As the most recent clinical trials of BACE1 inhibitors have not shown great progressCitation21, further research and a new strategy are required. Genetic evidence indicates that a gradual deletion of BACE1 not only reverses existing amyloid plaques, but also reduces gliosis and neuritic dystrophy while improving synaptic functions, therefore improving cognitive functionsCitation22. Thus, BACE1 inhibitors have multiple beneficial effects such as the reduction of Aβ generation and amyloid deposition; additionally, it can also reduce levels of potentially toxic APP-processing products such as the APP intracellular domain (AICD).

It is clear that the BuChE and BACE1 enzymes play an important role in AD and are therefore interesting targets for research into alternative drugs for the treatment of this pathologyCitation12,Citation13,Citation23,Citation24. Considering that AD is a complex pathology in which a large number of pathways and therapeutic targets are involvedCitation25, it is reasonable to think that strategies such as multitarget drugsCitation26–30 can be a good alternative as an effective treatment to fight this disease.

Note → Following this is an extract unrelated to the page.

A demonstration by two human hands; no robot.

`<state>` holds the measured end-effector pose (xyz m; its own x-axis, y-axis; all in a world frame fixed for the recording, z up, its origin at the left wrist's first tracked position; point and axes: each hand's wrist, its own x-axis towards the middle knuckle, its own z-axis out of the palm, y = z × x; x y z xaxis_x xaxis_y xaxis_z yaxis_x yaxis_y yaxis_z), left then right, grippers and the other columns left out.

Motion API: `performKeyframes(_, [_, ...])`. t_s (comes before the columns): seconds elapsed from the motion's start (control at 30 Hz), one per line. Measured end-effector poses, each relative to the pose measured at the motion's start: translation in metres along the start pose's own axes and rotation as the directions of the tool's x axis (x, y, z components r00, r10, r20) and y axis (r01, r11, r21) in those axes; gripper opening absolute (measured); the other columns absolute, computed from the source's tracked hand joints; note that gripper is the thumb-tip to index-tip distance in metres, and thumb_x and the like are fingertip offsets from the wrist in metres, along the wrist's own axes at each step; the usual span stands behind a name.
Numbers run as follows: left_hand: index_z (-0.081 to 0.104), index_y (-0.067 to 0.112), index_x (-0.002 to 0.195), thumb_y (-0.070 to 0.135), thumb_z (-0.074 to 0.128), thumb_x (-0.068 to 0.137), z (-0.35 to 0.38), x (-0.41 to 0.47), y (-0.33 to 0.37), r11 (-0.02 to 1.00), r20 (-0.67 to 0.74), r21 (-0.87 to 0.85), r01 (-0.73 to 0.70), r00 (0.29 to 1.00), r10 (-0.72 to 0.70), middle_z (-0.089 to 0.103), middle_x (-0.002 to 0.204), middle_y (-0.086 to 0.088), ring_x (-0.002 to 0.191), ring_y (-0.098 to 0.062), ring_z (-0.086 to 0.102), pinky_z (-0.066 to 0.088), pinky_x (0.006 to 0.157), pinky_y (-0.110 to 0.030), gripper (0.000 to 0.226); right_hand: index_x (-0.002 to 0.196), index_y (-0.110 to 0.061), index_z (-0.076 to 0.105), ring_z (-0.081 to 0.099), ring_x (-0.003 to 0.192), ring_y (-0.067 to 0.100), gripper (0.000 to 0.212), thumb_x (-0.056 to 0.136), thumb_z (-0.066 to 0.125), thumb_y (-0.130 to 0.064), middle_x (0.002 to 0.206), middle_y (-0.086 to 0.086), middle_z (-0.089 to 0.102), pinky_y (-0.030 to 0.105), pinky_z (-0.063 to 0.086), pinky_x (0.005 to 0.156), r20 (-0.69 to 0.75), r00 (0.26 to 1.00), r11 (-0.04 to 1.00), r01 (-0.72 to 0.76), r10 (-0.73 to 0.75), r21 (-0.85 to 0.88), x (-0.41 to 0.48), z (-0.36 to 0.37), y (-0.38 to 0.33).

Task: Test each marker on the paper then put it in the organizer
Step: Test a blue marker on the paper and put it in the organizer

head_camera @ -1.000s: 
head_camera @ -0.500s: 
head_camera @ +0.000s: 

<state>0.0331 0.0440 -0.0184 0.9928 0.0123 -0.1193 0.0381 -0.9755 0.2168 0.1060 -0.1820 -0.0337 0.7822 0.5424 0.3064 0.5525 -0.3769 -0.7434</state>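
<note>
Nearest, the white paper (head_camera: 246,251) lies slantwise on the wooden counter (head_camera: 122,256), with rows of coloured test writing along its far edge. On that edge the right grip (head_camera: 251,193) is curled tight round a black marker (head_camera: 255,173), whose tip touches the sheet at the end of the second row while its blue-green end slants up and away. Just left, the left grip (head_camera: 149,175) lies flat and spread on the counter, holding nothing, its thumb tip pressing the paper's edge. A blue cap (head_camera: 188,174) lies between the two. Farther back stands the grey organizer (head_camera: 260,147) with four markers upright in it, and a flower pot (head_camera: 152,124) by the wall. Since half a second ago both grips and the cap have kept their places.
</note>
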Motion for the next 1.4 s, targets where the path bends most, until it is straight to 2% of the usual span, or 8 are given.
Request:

In this context, continuing with our effort of the advancement of an efficient strategy against AD from a multitarget approach, the development of new BACE1 inhibitors with simultaneous cholinergic properties has been the objective of this work. Thus, we describe the synthesis and biological evaluation of a new family of compounds based on the indazole ether scaffold extending the lateral chain at the 5-position in order to increase interactions with BACE1 receptors.

2. Materials and methods

2.1. General

Melting points were determined using a MP70 (Mettler Toledo) apparatus and are uncorrected. 1H-NMR spectra (300 or 400 MHz) and 13 C-NMR spectra (75 or 100 MHz) were recorded on Varian INNOVA-300 (300 MHz) and Varian MERCURY-400 (400 MHz) spectrometers. The signal of the solvent was used as a reference. The chemical shifts are in ppm. High performance liquid chromatography (HPLC) was performed using a Waters 2695 apparatus with a diode array UV/Vis detector Waters 2996 and coupled to a Waters micromass ZQ using a Sunfire C18 column (4.6 × 50 mm, 3.5 µm) at 30 °C, with a flow rate of 0.35 mL/min. The mobile phases used were: CH3CN and 0.1% formic acid in H2O. Electrospray in positive mode was used for ionisation. The sample injection volume was set to 3 µL of a solution of 1 mg/mL CH3CN. Gradient conditions, time of gradient (gt) and time of retention (rt) are specified in each case and a different gradient elution was specified in each case. Automated chromatographic separations were carried out in the Isolera Prime (Biotage) equipment with variable detector, using silica gel 60 (230–400 mesh) cartridges or KP C18-HS cartridges, both from Biotage. Elemental analyses were performed on a Heraeus CHN-O Rapid Analysis apparatus. The purity of all compounds was >95% prior to biological testing (Supporting Information).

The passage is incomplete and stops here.